Problem: Line by line, return everything in the listing exactly.
▽
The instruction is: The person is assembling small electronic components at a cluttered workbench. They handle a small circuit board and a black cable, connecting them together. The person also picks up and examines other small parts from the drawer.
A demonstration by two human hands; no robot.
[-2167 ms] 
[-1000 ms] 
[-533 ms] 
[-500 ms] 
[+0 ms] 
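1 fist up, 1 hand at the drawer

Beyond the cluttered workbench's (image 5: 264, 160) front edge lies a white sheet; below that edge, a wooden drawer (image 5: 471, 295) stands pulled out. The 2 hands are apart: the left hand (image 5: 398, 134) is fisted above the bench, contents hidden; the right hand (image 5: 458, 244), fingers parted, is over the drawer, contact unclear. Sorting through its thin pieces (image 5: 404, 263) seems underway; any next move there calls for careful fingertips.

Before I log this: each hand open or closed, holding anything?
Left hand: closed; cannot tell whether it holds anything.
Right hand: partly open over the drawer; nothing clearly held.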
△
Expected output:
The instruction is: The person is assembling small electronic components at a cluttered workbench. They handle a small circuit board and a black cable, connecting them together. The person also picks up and examines other small parts from the drawer.
A demonstration by two human hands; no robot.
[-2167 ms] 
[-1000 ms] 
[-533 ms] 
[-500 ms] 
[+0 ms] 
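1 fist up, 1 hand at the drawer

Beyond the cluttered workbench's (image 5: 264, 160) front edge lies a white sheet; below that edge, a wooden drawer (image 5: 471, 295) stands pulled out. The 2 hands are apart: the left hand (image 5: 398, 134) is fisted above the bench, contents hidden; the right hand (image 5: 458, 244), fingers parted, is over the drawer, contact unclear. Sorting through its thin pieces (image 5: 404, 263) seems underway; any next move there calls for careful fingertips.

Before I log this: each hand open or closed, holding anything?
Left hand: closed; cannot tell whether it holds anything.
Right hand: partly open over the drawer; nothing clearly held.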

Nothing else is needed to complete the exercise.